• [Problem statement]
Below is a listing; restate from it, character for character, the lines beginning at the line holding "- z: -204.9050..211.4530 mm" and ending at the line holding "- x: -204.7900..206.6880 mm", both included.

Start of Available data

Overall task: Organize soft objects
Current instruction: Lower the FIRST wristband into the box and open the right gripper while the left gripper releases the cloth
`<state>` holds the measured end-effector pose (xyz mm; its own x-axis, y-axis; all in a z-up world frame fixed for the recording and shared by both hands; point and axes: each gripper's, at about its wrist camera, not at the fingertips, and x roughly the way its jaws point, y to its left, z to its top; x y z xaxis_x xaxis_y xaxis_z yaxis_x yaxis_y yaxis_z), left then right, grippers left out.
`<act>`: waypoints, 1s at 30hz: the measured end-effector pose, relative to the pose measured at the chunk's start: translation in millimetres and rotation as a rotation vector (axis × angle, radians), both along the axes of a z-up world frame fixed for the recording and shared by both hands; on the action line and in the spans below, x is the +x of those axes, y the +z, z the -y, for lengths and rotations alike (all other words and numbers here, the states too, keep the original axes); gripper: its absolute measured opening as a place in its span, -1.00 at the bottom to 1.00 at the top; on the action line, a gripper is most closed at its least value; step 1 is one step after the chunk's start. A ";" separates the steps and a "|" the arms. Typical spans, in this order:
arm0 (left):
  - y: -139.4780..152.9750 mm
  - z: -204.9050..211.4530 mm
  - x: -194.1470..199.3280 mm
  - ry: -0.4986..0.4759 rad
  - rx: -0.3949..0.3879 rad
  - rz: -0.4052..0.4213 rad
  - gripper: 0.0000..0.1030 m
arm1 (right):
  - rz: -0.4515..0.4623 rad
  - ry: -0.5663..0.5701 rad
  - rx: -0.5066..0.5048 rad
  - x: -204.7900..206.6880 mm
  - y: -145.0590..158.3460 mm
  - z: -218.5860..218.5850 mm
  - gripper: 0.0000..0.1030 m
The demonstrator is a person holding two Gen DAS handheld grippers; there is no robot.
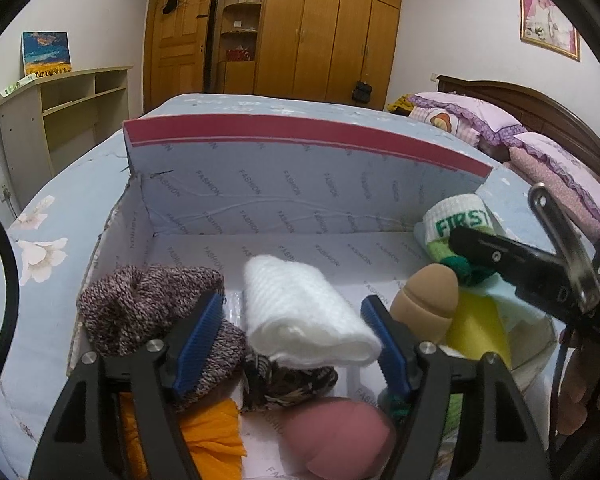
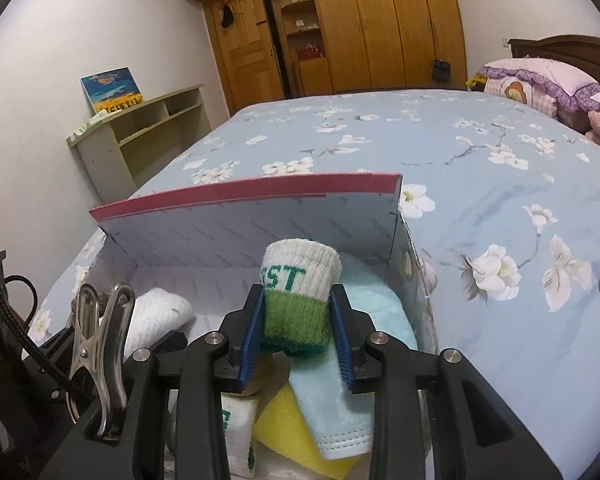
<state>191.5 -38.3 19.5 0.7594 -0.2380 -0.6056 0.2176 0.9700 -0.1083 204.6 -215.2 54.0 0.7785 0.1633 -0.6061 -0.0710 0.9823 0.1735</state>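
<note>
Right hand-held gripper [image 2: 298, 334]: blue ribbed pads closed on a rolled white-and-green knit sock with green lettering [image 2: 298, 300], pinched at the green band, cuff standing upright. It's held over the right end of the open cardboard shoebox with white printed lining and red-edged lid [image 2: 240, 224]. Likely being lowered in or just lifted; can't tell which. Below it, a light blue terry towel [image 2: 364, 380], a yellow foam sponge [image 2: 296, 436] and a second white-green sock roll [image 2: 238, 436] are packed against that end, so this corner looks like the sock/cloth spot.

Left hand-held gripper [image 1: 294, 340]: jaws wide apart, holding nothing, hovering above the box's left-middle. The folded white knit cloth [image 1: 308, 316] lies between the pads in the view, but contact isn't clear; probably the next pick or a just-placed item. Around it: a mottled brown-purple knit hat [image 1: 148, 304] at left, a tan egg-shaped makeup sponge [image 1: 426, 300] at right, a pink rounded sponge [image 1: 336, 436] nearest the camera, an orange crinkled cloth [image 1: 212, 440] at lower left, and a dark patterned knit piece [image 1: 292, 380] under the white cloth.

The box lid stands propped up at the back, keeping the interior open for both grippers. A metal spring clamp [image 2: 100, 344] sits on the rig at the left of the right view.

The box rests on a bed with a light blue floral sheet [image 2: 480, 168]; pink-purple ruffled pillows [image 2: 540, 84] lie at the headboard. Room: wooden wardrobe [image 2: 380, 28], pale open shelf unit [image 2: 140, 136] with a blue-yellow painting [image 2: 112, 90] on top.
</note>
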 end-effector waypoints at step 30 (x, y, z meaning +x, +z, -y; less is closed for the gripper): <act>61.2 -22.8 -38.9 0.038 -0.056 0.089 0.47 | 0.059 0.053 0.069 -71.8 31.8 6.5 0.21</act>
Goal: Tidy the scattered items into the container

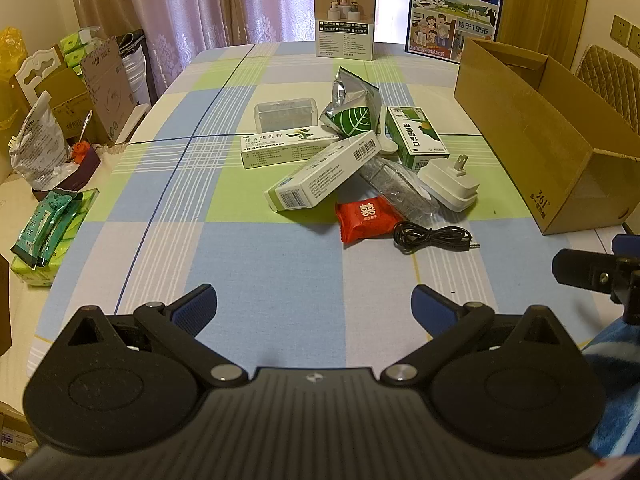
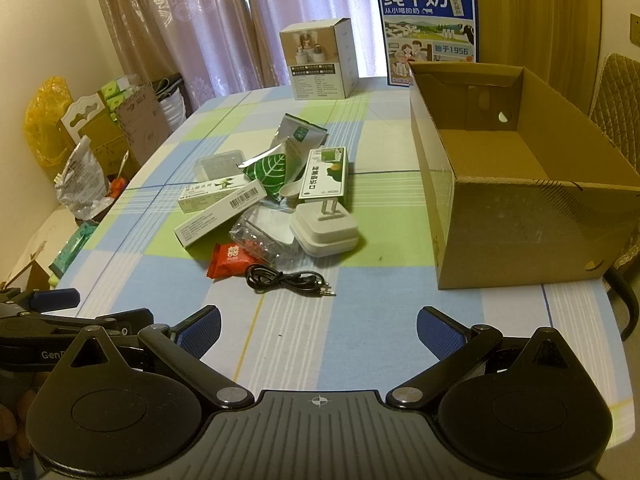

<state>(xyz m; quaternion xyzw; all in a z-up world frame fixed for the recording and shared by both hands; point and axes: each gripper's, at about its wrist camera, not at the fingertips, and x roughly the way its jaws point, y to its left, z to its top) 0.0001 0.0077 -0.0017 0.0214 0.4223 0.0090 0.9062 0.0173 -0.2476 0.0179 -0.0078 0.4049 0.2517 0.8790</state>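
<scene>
Nothing is picked up yet. Both the left hand-held gripper (image 1: 314, 304) and right hand-held gripper (image 2: 318, 326) hang wide and empty over the near desk (image 2: 360, 320). The scattered pile, coiled audio cable (image 2: 286, 280) nearest, lies left of the empty cardboard box (image 2: 520, 216); next comes a reach forward.

Near strip of the table (image 2: 304, 344) lay bare; both grippers had free passage up to the black cable (image 2: 288, 280); behind it the clutter sat packed mid-table, items touching or overlapping; open lane ran between the white plug (image 2: 326, 232) and the cardboard box (image 2: 520, 220) at the right edge; box top stood open; two upright cartons blocked the far edge.
</scene>
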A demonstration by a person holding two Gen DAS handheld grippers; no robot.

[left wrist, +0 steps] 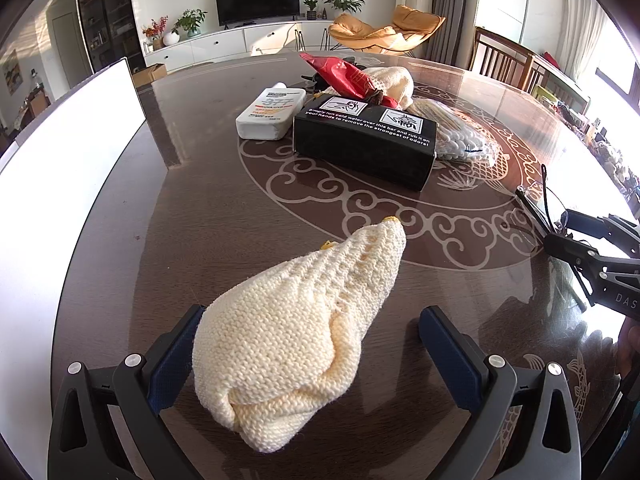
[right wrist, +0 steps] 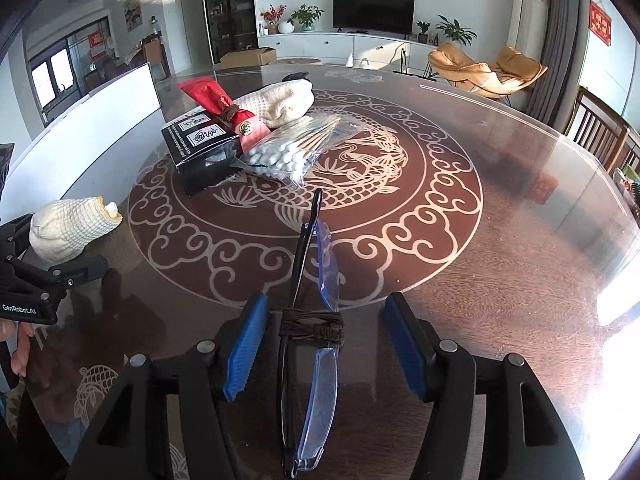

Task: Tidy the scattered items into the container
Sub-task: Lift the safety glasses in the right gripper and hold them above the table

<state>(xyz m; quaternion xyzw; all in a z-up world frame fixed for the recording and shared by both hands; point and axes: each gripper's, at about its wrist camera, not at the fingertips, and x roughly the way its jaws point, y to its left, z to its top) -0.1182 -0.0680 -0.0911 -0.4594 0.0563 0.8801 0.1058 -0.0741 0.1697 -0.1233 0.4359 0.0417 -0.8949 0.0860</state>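
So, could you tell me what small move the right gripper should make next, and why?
Probably close the right gripper on the folded glasses: they lie on the table between its open fingers, neither pad pressing them, and they are not yet in any container.

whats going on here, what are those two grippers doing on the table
A person is tidying loose items on a round patterned table with a hand-held gripper in each hand. The left hand-held gripper stands open around a cream knitted piece; its pads do not press on it. The right hand-held gripper is open too, with folded glasses lying between its fingers, untouched. A black box, a bag of cotton swabs and a red packet are still piled further back.
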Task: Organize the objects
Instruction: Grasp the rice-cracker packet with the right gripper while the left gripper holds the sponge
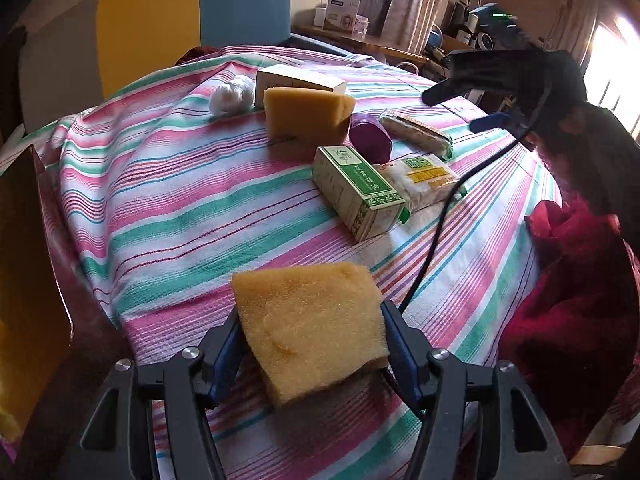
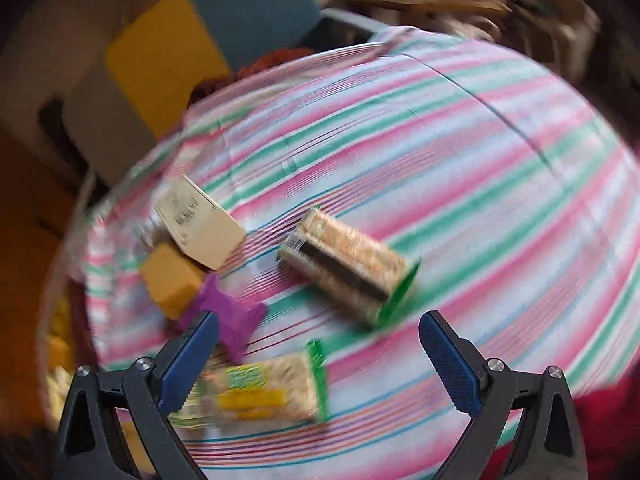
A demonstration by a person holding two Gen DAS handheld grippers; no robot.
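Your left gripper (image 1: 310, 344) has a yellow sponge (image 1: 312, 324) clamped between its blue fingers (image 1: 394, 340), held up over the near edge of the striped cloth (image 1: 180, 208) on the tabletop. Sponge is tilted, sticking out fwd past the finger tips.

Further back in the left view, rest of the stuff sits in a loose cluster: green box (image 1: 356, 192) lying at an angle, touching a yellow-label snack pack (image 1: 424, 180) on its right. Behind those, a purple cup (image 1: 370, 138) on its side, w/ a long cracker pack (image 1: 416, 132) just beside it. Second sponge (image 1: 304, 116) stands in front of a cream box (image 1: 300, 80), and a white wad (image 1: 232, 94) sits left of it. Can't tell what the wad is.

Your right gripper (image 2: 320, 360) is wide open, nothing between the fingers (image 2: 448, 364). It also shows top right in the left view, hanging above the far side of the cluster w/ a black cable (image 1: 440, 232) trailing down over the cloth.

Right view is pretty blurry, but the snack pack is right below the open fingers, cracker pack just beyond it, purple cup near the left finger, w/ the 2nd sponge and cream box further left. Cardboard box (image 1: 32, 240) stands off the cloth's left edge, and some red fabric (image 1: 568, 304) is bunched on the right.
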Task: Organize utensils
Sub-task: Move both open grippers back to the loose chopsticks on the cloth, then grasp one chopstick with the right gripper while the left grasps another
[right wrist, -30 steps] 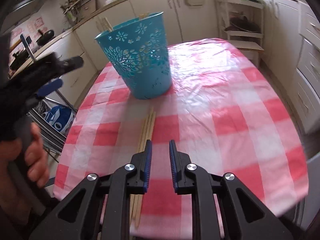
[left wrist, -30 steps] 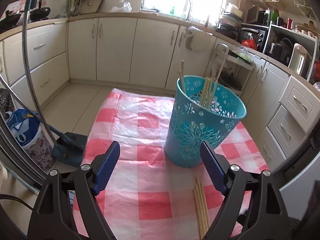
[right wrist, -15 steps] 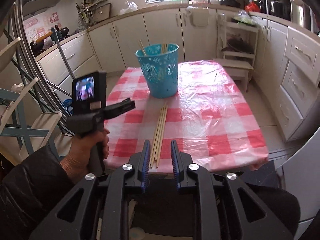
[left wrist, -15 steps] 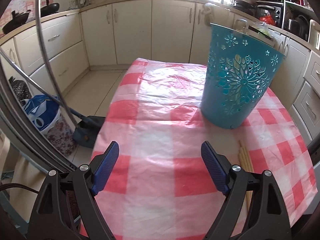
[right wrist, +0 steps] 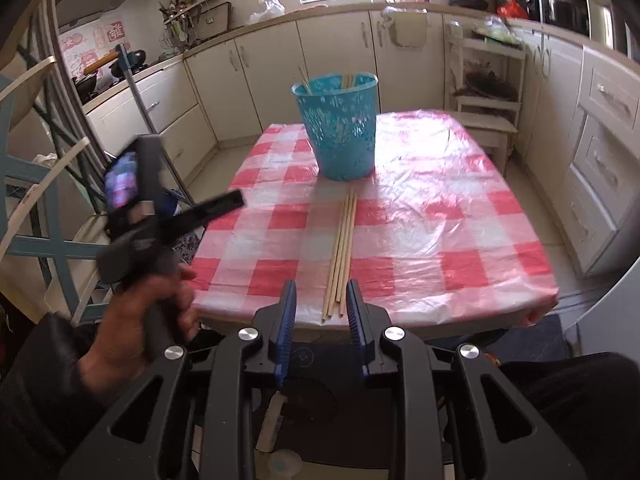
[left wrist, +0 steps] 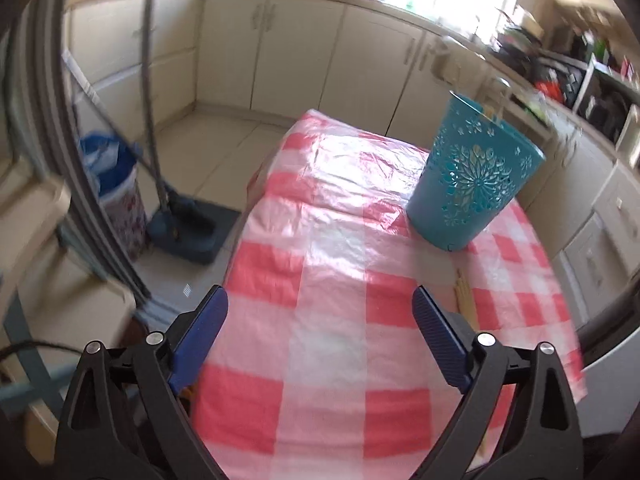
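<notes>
Now farther back, both grippers' fingers are spreading, empty; only the right view shows all four chopsticks [right wrist: 341,252] before the teal basket [right wrist: 340,128].

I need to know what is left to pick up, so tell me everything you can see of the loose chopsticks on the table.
The loose chopsticks are a few thin, pale sticks that look like wood or bamboo; the exact count is hard to tell. They lie flat, side by side and touching, on the red-and-white checked tablecloth. Their far tips are close to the base of the teal basket, and their near ends reach the table's front edge. Nothing grips them. More chopsticks stand inside the basket.
</notes>
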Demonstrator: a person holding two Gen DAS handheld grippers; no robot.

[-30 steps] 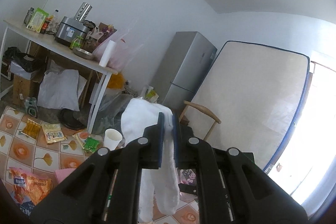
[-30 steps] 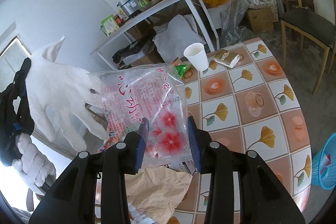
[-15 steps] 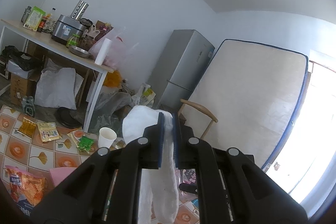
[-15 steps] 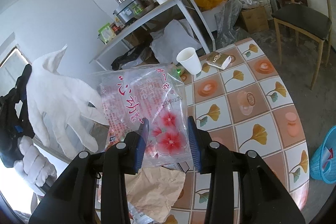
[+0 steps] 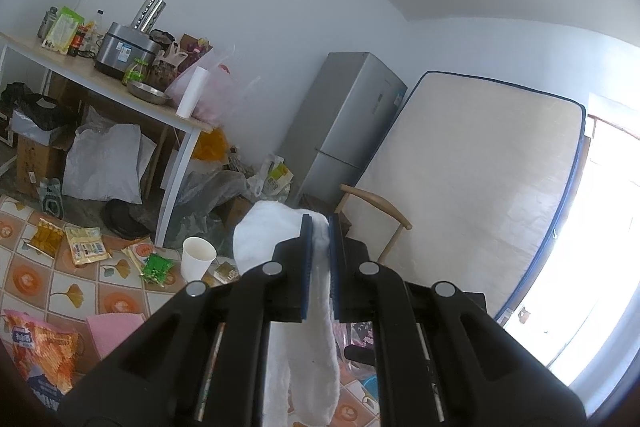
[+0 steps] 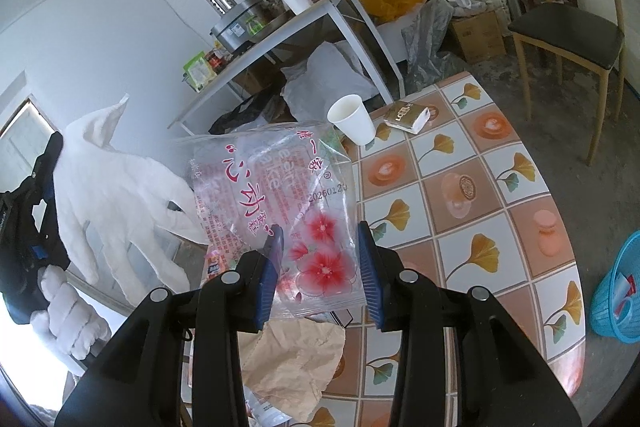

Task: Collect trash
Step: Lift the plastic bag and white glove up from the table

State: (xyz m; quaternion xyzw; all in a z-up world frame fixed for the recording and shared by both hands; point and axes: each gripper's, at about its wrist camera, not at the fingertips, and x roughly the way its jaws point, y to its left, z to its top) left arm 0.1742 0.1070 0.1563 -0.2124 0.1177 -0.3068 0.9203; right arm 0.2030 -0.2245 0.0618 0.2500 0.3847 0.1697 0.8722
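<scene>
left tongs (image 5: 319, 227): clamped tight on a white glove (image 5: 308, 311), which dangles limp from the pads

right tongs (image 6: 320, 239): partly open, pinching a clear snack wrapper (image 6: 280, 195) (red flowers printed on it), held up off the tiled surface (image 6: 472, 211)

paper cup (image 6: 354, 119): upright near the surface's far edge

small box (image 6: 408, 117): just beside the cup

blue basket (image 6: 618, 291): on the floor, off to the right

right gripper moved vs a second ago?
Yes, slightly. In the right wrist view the paper cup and tiled table sit further left than before, so the right gripper has panned right, wrapper between its jaws.
</scene>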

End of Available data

• [Solution for this exercise]
  - z: -204.9050..211.4530 mm
  - x: -194.1470..199.3280 mm
  - ry: -0.4986..0.4759 rad
  - rx: -0.3949..0.3879 rad
  - rz: -0.4052..0.4213 rad
  - gripper: 0.0000..0.1030 m
arm1 (right):
  - rz: -0.4515..0.4623 rad
  - ry: -0.5663..0.5701 rad
  - rx: -0.5066..0.5048 rad
  - x: -204.7900..206.6880 mm

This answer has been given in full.